Work to complete:
Tally the lines of these entries that include "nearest"; respond with only that tally.
┄┄┄┄┄┄┄┄┄┄
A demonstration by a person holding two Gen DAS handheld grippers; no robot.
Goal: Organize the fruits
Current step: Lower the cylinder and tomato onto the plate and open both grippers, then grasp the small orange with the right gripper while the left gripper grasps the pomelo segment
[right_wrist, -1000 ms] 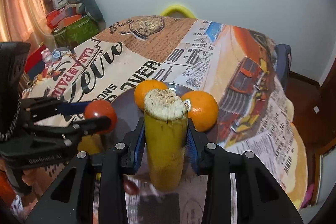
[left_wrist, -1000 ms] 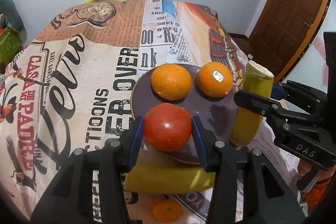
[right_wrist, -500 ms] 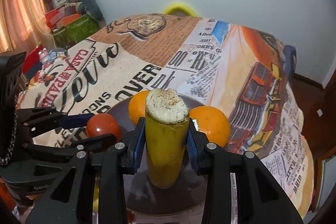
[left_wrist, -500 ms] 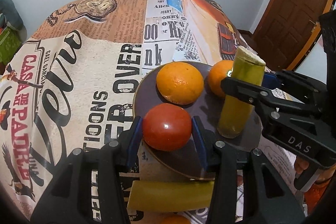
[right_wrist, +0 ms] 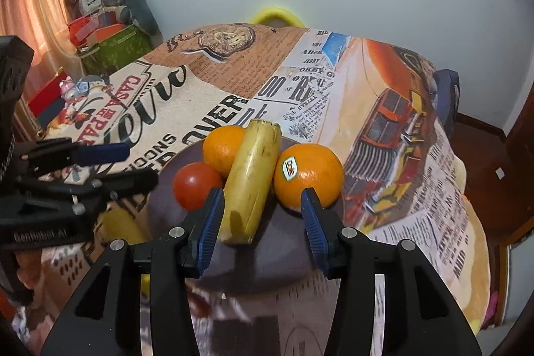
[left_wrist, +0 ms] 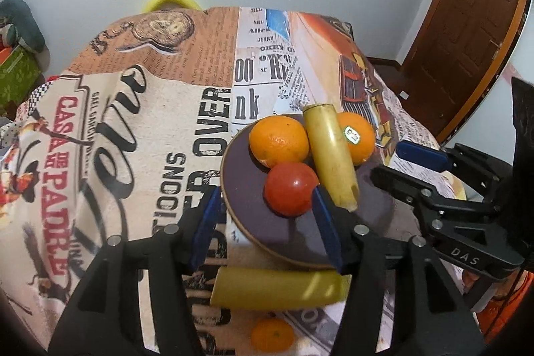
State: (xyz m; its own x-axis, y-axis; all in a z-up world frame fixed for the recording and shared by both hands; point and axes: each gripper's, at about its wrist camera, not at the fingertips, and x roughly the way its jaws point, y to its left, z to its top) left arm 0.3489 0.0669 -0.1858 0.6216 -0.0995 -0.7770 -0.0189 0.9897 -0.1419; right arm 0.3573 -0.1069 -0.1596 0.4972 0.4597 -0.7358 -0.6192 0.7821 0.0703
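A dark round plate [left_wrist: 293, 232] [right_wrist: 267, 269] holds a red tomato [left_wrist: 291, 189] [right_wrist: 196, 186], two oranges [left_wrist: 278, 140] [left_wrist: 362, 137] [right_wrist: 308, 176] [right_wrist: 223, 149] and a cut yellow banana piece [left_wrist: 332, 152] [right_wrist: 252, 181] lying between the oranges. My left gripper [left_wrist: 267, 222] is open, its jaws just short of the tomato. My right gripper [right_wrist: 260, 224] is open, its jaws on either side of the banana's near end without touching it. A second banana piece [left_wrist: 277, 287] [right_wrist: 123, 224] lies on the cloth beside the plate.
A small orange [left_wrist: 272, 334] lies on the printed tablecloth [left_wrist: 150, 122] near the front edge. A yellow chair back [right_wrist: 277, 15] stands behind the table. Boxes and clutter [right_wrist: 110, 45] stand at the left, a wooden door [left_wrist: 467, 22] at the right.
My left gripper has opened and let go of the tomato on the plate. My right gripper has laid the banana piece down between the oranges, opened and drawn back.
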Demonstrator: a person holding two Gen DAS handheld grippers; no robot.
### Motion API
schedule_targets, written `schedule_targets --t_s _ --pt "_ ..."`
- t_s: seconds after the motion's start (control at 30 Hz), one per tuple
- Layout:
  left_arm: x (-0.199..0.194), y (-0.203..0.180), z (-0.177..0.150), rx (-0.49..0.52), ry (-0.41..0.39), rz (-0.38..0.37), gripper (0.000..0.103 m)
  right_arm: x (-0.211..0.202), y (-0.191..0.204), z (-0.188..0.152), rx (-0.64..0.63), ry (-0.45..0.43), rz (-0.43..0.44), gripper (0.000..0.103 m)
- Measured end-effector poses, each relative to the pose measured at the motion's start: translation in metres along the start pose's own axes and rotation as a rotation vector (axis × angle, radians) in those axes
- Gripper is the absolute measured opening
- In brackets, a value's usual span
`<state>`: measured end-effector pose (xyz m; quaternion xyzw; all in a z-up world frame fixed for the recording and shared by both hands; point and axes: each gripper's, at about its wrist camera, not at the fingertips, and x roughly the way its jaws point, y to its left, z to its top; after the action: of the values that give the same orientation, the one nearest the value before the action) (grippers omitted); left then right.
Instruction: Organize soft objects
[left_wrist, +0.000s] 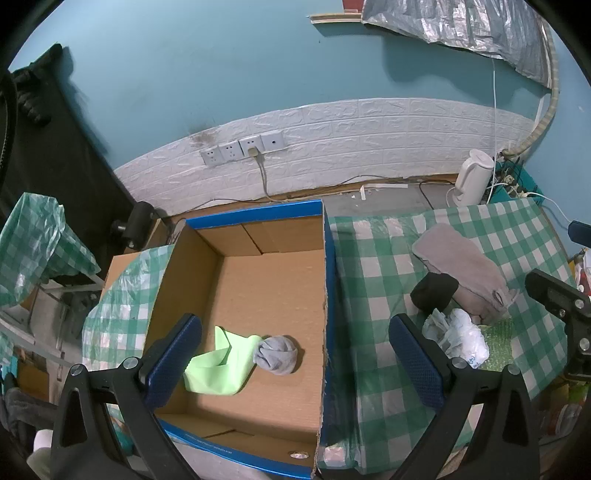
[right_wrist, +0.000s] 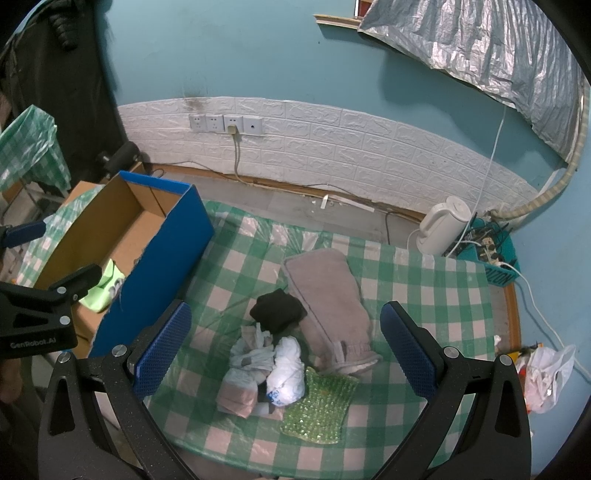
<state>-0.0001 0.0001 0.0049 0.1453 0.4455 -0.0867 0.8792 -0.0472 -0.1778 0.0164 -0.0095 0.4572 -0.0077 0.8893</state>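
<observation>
A blue cardboard box (left_wrist: 325, 280) (right_wrist: 162, 254) stands on the checked table, holding a light green cloth (left_wrist: 218, 365) (right_wrist: 101, 286) and a rolled grey sock (left_wrist: 277, 352). My left gripper (left_wrist: 295, 363) hovers open above the box, nothing between its fingers. On the table lie a pinkish-grey towel (right_wrist: 328, 295) (left_wrist: 461, 273), a black rolled cloth (right_wrist: 279, 310) (left_wrist: 434, 291), a white crumpled bundle (right_wrist: 273, 365) (left_wrist: 458, 338) and a green beaded pad (right_wrist: 319, 410). My right gripper (right_wrist: 286, 349) hangs open above this pile, not touching it.
A green-and-white checked plastic cover (right_wrist: 424, 295) lies over the table. A white kettle (right_wrist: 445, 229) and a teal basket of cables (right_wrist: 491, 258) sit at the back right. A plastic bag (right_wrist: 546, 373) lies on the floor. Wall sockets (left_wrist: 242, 149) sit behind the box.
</observation>
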Motion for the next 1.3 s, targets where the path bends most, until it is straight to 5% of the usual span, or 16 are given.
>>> schedule_targets --t_s 1.3 --pt "0.003 -0.010 -0.002 -0.008 0.001 -0.032 0.101 0.000 -0.009 -0.003 0.000 0.002 -0.003 0.101"
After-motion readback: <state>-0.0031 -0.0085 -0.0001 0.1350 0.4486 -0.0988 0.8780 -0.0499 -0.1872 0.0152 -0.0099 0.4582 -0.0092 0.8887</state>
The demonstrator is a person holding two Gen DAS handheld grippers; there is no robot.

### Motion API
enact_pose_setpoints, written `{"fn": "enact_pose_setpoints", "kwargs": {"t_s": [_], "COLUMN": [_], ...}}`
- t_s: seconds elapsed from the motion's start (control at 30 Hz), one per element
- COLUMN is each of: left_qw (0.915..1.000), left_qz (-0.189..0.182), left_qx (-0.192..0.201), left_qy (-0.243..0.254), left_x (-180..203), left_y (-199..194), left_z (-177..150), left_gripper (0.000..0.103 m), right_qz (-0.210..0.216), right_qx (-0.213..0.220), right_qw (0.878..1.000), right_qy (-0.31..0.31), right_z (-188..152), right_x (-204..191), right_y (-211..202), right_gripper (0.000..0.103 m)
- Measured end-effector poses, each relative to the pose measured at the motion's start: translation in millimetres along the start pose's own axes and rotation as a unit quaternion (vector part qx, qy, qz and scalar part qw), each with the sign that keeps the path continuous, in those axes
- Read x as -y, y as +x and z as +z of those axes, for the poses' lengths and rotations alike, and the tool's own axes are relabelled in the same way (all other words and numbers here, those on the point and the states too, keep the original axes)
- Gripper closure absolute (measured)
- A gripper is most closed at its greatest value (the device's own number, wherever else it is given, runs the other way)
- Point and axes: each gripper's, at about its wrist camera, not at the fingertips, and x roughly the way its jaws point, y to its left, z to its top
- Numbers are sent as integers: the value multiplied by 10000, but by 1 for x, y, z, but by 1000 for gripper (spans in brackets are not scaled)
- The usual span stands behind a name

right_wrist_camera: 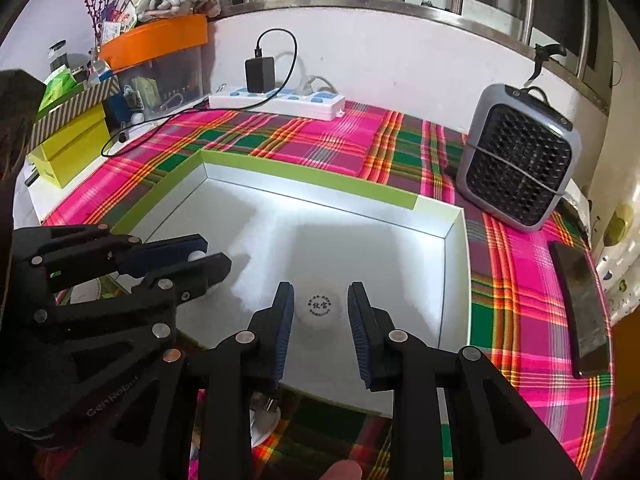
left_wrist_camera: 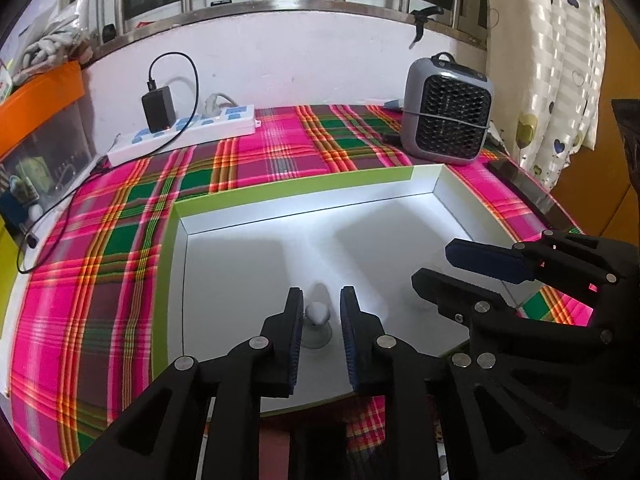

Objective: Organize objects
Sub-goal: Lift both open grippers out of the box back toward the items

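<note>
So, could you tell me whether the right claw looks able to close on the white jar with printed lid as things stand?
Probably yes. The right claw already straddles the white jar inside the tray, jaws apart, nothing between pads and jar; the left claw sits off to the side.

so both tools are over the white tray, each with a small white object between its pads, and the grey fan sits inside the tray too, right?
Not the fan. The grey fan stands on the plaid cloth outside the white tray, as the right wrist view shows. The rest holds: left tool and right tool each have a small white object between their pads.
</note>
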Motion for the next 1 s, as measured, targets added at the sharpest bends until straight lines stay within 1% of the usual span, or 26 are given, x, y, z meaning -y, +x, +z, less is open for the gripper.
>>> {"fn": "enact_pose_setpoints", "kwargs": {"t_s": [0.3,0.43,0.6,0.8,1.0], "left_qw": [9998,9995,9991,9986,9983], "left_qz": [-105,-149,-150,-83,-64], "left_qx": [187,272,390,518,580], "left_qy": [-57,-74,-101,-4,12], "left_x": [2,4,7,15,19], "left_y": [-16,-26,-41,-58,-72], "left_z": [0,-1,-3,-9,-18], "left_gripper": [83,82,82,82,82], "right_qz": [-238,-337,-444,-565,-640], "right_qx": [315,361,440,597,662], "right_qw": [9992,9987,9979,9964,9955], "right_qy": [-24,-91,-165,-203,-232], "right_z": [2,0,-4,-12,-20], "right_x": [-2,-7,-15,-22,-29], "right_y": [-22,-30,-43,-64,-80], "right_gripper": [74,74,74,74,74]}}
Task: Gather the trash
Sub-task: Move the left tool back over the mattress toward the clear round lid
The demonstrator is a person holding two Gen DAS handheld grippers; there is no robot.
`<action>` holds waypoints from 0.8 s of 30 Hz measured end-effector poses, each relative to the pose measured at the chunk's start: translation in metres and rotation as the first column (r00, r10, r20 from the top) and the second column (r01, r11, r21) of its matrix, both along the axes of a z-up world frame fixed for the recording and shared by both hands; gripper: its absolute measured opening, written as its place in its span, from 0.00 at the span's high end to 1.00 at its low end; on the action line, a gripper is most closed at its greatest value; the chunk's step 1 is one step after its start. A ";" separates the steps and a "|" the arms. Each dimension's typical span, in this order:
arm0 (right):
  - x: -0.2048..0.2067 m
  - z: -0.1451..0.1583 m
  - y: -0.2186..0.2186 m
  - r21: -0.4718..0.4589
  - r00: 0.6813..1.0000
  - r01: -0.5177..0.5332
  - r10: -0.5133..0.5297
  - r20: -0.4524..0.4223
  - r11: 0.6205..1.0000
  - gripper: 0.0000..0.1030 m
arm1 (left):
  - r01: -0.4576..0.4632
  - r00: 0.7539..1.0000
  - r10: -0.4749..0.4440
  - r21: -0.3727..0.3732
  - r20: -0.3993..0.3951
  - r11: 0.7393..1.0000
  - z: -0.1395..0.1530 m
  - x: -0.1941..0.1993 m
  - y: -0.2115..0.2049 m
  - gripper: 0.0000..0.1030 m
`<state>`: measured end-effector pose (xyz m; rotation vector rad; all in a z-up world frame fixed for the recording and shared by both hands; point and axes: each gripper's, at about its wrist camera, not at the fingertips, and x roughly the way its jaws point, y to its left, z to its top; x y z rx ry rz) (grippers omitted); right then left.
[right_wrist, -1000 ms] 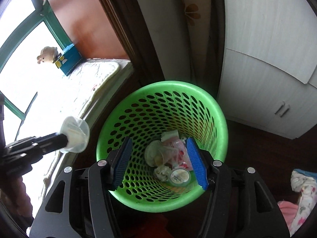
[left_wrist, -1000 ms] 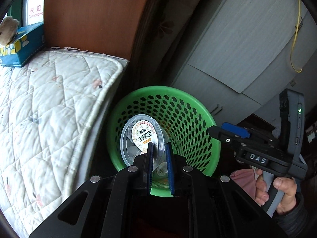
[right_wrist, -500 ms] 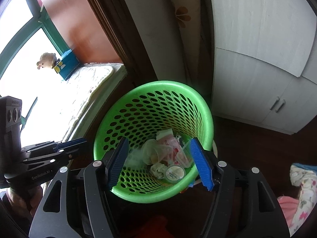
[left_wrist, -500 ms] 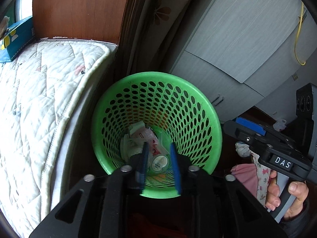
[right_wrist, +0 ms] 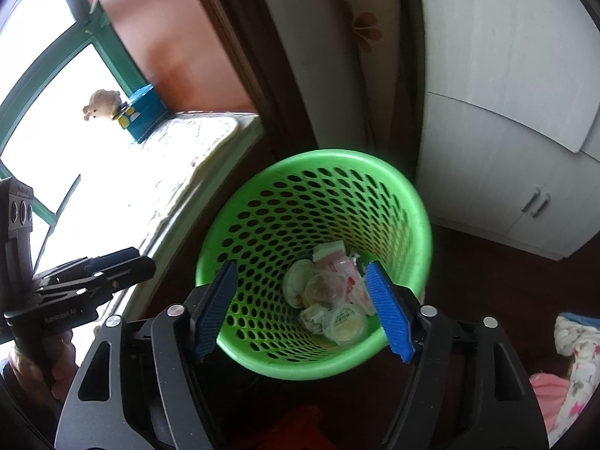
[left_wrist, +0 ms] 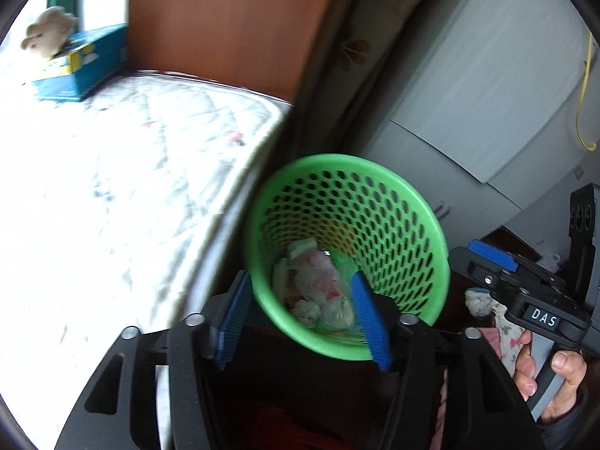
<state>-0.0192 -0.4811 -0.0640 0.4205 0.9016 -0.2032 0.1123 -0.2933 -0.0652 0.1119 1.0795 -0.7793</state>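
A green perforated waste basket (left_wrist: pixel 412 202) (right_wrist: pixel 262 202) stands on the dark floor beside the bed. Its bottom holds clear plastic cups with printed lids (right_wrist: pixel 345 324), crumpled tissue (right_wrist: pixel 313 315) and wrappers (left_wrist: pixel 318 277). My left gripper (left_wrist: pixel 300 322) is open and empty above the basket's near rim. My right gripper (right_wrist: pixel 302 309) is open and empty over the basket. The right gripper also shows at the right edge of the left wrist view (left_wrist: pixel 487 258). The left gripper shows at the left of the right wrist view (right_wrist: pixel 123 262).
A white quilted mattress (left_wrist: pixel 93 187) lies left of the basket. A blue tissue box (left_wrist: pixel 82 63) with a plush toy (left_wrist: pixel 48 33) sits at its far end. White cabinet doors (right_wrist: pixel 506 172) stand behind. Floral cloth (right_wrist: pixel 573 356) lies on the floor at right.
One second ago my left gripper was shut on a clear lidded cup over the basket. It opened, the cup now lies in the basket, and the gripper has drawn back with jaws wide.
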 end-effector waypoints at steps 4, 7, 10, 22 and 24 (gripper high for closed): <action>0.010 0.003 0.016 0.000 0.999 -0.040 0.040 0.004 0.999 0.27 | -0.068 0.997 0.068 0.010 0.024 0.998 0.007 0.008 0.028 0.37; 0.019 0.005 0.029 0.003 0.997 -0.073 0.073 0.004 0.997 0.27 | -0.125 0.991 0.124 0.009 0.042 0.992 0.011 0.014 0.051 0.34; 0.030 0.006 0.046 0.006 0.994 -0.112 0.112 0.001 0.994 0.27 | -0.194 0.978 0.192 0.020 0.080 0.981 0.016 0.021 0.076 0.23; 0.073 0.009 0.116 0.007 0.966 -0.257 0.257 0.002 0.966 0.27 | -0.423 0.900 0.408 0.074 0.155 0.903 0.014 0.064 0.187 0.10; 0.080 0.010 0.128 0.005 0.960 -0.281 0.281 0.001 0.960 0.27 | -0.457 0.883 0.438 0.095 0.169 0.885 0.012 0.071 0.207 0.09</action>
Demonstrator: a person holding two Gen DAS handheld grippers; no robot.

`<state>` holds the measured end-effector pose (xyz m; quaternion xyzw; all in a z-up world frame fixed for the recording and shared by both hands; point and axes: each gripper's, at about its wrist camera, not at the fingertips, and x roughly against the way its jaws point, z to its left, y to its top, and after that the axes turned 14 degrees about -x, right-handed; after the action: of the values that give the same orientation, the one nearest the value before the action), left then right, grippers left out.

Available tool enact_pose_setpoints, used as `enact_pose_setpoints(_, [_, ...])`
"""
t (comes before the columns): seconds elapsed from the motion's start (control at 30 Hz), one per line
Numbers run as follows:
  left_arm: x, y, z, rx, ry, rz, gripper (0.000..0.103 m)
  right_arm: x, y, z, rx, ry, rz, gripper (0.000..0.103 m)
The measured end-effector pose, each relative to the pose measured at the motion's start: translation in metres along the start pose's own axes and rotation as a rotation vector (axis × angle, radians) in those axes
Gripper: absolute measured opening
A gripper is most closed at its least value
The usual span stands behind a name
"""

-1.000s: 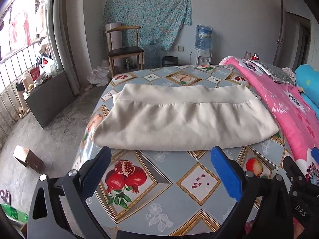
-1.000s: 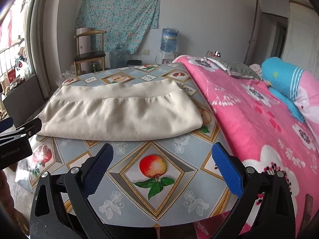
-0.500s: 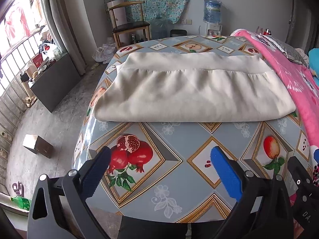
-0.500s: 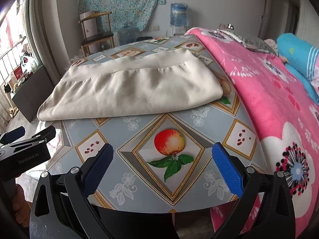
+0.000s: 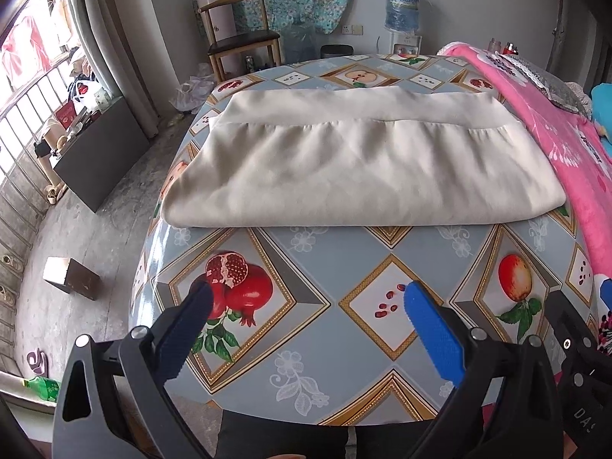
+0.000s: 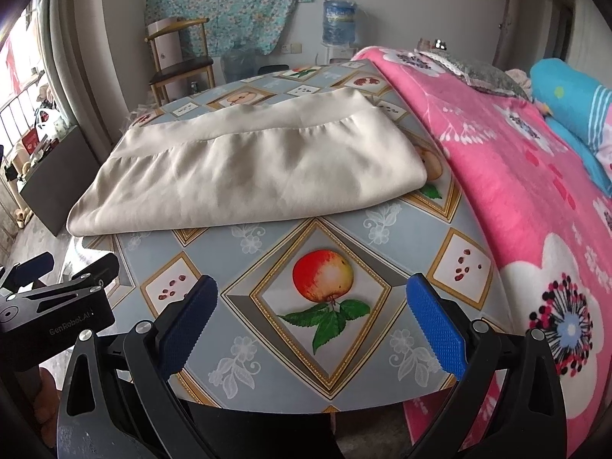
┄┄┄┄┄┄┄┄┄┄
Solution for this exercise:
2